When I heard that John O’Mahony was in Tuam Stadium on Sunday, my heart sank. Pleading a 4am finish to the election count, I had successfully requested to watch the game from the couch. Johnno rocking up blew that alibi out of the water. If a successful Fine Gael candidate managed it, surely a fella who had spent Saturday in his own house could have made it to the Town of the Tribes for 2.30 on Sunday?

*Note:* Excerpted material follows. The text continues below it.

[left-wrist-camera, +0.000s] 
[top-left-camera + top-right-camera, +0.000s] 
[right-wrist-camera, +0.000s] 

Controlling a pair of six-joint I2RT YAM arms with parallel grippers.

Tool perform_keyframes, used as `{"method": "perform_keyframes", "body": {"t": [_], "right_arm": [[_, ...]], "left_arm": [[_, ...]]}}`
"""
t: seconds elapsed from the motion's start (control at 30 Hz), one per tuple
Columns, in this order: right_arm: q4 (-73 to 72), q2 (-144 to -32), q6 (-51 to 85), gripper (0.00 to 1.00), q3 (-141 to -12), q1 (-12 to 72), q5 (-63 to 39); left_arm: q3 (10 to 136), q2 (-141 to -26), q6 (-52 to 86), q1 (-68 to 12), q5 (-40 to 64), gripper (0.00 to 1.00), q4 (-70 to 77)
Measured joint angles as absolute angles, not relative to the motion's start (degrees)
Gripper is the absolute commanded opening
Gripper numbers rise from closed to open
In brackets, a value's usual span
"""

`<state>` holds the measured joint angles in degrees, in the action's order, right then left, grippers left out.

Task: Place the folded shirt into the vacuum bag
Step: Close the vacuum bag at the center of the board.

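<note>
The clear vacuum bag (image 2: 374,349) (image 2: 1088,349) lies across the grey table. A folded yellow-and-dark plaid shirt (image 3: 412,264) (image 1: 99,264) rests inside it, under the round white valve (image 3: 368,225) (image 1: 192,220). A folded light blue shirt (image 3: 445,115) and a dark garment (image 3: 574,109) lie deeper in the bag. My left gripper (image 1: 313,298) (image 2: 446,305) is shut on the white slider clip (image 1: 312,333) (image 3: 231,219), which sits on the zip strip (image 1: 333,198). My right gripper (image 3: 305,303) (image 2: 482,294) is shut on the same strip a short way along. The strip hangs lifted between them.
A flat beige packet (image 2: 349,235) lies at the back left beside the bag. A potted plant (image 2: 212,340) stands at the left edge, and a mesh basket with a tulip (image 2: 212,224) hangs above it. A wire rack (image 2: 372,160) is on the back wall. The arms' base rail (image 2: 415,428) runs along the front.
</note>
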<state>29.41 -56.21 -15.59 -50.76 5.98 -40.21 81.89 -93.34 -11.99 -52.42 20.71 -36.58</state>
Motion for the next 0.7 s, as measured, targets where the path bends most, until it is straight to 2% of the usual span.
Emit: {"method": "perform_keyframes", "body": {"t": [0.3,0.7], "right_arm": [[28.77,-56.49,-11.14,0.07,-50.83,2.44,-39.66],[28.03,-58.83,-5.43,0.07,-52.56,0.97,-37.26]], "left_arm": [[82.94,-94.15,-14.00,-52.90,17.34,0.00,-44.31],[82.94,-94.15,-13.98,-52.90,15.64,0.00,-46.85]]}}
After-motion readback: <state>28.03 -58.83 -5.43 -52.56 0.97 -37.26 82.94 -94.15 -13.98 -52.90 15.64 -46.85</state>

Actually, I’m not sure I’d have been able to find the front door on Sunday morning – or anything that wasn’t the TV, radio or computer. I do vaguely remember going outside briefly on Saturday afternoon, because as I crossed the Mayo/Galway border, I met somebody in a clown costume driving a car in the opposite direction. No kidding.
By Sunday afternoon, everything was being viewed through the prism of the election. There was just one tricolour flying above St Jarlath’s Park – maybe Sinn Féin had taken the rest of them for use at election counts? Republicans had sung ‘On The One Road’ after Jonathan O’Brien was elected in Cork North Central, with its amusingly unself-conscious second line: “We’re on the road to God knows where”.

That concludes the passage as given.